:: Work instruction ::
Could you set down the lines below, from the one containing "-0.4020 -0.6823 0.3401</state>" through the final line, exactly as written?

:: Stored data ::
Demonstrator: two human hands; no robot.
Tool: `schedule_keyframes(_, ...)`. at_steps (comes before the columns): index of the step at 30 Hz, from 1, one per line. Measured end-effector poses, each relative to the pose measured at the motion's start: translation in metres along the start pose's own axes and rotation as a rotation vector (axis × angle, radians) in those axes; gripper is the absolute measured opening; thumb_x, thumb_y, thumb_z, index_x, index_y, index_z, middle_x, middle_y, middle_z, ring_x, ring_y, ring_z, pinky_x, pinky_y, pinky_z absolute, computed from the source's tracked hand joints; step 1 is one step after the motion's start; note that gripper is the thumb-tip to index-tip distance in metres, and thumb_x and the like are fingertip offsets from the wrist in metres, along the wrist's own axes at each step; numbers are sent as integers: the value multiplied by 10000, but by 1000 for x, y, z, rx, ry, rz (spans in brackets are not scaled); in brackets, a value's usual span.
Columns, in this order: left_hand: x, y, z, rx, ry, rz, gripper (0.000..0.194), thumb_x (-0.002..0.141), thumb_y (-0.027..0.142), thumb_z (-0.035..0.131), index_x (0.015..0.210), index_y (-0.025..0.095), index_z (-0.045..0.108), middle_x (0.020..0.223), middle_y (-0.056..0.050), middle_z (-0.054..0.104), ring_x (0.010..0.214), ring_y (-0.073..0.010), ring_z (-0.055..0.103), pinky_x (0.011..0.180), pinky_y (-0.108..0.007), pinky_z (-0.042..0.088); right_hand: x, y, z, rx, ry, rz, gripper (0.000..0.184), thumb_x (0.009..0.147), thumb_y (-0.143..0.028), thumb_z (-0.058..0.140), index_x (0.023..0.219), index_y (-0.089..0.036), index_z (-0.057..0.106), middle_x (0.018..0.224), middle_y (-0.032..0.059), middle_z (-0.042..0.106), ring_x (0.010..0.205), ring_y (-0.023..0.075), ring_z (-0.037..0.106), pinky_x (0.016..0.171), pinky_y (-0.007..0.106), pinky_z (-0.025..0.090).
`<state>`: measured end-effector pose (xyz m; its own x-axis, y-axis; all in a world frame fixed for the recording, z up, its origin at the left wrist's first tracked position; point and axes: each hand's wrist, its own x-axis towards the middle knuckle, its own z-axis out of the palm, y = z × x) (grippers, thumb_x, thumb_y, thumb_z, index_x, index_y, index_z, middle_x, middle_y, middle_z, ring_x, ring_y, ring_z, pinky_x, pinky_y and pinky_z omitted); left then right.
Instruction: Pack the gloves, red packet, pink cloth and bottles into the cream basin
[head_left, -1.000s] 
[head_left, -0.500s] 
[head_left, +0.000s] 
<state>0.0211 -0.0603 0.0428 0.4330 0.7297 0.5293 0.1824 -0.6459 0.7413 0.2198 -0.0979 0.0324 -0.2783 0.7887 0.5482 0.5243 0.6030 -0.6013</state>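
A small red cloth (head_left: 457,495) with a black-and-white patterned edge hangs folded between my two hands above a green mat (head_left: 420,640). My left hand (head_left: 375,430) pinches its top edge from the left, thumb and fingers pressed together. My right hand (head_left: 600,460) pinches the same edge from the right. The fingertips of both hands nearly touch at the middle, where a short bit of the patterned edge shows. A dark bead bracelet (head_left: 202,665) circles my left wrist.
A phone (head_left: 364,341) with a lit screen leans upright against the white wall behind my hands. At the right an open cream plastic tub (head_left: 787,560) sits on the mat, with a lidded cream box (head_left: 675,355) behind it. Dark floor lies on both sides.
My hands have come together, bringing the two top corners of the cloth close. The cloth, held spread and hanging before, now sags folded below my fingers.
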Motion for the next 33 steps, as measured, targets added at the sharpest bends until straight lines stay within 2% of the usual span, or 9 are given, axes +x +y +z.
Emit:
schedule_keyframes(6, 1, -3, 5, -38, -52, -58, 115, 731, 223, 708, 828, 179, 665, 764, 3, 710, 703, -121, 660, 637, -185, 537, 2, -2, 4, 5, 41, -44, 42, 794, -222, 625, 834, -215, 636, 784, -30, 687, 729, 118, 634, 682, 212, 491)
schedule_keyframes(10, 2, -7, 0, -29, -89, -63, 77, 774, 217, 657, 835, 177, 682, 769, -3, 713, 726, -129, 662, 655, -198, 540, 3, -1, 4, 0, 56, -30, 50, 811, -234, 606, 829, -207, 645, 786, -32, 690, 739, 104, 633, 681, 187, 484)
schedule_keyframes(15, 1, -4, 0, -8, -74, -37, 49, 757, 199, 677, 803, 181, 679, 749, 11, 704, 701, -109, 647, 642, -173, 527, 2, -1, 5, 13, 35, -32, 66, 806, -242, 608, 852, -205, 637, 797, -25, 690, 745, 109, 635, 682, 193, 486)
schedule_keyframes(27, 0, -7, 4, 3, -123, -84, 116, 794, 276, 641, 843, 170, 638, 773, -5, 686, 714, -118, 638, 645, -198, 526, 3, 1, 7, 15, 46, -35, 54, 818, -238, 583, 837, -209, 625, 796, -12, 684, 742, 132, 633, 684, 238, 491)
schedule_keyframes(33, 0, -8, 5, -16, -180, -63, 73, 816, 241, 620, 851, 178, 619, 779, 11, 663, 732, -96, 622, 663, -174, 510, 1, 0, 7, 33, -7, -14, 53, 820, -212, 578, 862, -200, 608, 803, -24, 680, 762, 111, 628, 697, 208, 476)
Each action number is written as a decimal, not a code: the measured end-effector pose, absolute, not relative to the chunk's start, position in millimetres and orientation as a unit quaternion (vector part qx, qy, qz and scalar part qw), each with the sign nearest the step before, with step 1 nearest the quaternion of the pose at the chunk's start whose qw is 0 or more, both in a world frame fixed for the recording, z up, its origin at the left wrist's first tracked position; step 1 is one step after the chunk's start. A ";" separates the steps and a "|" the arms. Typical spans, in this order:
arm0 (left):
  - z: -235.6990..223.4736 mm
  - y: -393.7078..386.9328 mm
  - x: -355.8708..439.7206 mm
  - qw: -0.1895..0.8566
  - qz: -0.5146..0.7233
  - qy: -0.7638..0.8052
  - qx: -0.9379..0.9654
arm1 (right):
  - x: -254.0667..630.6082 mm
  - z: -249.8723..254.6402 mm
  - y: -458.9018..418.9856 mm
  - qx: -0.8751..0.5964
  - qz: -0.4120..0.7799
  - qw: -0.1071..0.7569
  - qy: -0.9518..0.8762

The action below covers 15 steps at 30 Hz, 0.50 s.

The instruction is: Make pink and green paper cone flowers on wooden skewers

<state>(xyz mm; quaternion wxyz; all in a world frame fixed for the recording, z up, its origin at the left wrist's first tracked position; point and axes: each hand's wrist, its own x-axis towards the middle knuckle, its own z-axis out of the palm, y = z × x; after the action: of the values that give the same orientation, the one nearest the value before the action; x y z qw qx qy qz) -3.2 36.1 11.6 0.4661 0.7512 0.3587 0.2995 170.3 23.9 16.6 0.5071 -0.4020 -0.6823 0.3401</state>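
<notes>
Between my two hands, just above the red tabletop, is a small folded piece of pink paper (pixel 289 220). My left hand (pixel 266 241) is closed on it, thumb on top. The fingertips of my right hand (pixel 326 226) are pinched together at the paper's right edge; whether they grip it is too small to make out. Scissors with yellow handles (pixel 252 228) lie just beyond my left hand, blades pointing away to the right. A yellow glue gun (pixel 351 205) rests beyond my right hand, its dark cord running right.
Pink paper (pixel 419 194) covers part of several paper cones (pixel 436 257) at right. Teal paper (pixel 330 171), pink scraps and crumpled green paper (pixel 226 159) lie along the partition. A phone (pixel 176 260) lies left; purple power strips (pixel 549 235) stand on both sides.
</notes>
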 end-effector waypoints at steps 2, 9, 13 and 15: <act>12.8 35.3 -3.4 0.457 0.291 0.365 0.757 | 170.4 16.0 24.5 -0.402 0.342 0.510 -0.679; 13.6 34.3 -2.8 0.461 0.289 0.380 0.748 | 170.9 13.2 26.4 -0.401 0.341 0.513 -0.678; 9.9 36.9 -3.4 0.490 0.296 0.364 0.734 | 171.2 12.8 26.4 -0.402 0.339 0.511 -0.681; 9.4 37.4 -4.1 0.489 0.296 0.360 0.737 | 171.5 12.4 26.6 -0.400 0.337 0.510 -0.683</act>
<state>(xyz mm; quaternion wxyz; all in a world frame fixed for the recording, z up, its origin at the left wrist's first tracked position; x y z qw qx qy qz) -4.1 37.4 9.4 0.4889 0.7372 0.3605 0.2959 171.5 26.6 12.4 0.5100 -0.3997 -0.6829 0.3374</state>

:: Exercise output ::
<state>(xyz mm; quaternion wxyz; all in a world frame fixed for the recording, z up, its origin at the left wrist's first tracked position; point and axes: each hand's wrist, its own x-axis towards the middle knuckle, its own z-axis out of the palm, y = z × x; after the action: of the values that give the same orientation, the one nearest the value before the action; x y z qw qx qy qz) -3.2 36.1 11.6 0.4661 0.7512 0.3587 0.2995 170.3 23.9 16.6 0.5071 -0.4020 -0.6823 0.3401</state>
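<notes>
Between my two hands, just above the red tabletop, is a small folded piece of pink paper (pixel 289 220). My left hand (pixel 266 241) is closed on it, thumb on top. The fingertips of my right hand (pixel 326 226) are pinched together at the paper's right edge; whether they grip it is too small to make out. Scissors with yellow handles (pixel 252 228) lie just beyond my left hand, blades pointing away to the right. A yellow glue gun (pixel 351 205) rests beyond my right hand, its dark cord running right.
Pink paper (pixel 419 194) covers part of several paper cones (pixel 436 257) at right. Teal paper (pixel 330 171), pink scraps and crumpled green paper (pixel 226 159) lie along the partition. A phone (pixel 176 260) lies left; purple power strips (pixel 549 235) stand on both sides.
</notes>
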 end-effector waypoints at steps 2, 9, 13 and 15: <act>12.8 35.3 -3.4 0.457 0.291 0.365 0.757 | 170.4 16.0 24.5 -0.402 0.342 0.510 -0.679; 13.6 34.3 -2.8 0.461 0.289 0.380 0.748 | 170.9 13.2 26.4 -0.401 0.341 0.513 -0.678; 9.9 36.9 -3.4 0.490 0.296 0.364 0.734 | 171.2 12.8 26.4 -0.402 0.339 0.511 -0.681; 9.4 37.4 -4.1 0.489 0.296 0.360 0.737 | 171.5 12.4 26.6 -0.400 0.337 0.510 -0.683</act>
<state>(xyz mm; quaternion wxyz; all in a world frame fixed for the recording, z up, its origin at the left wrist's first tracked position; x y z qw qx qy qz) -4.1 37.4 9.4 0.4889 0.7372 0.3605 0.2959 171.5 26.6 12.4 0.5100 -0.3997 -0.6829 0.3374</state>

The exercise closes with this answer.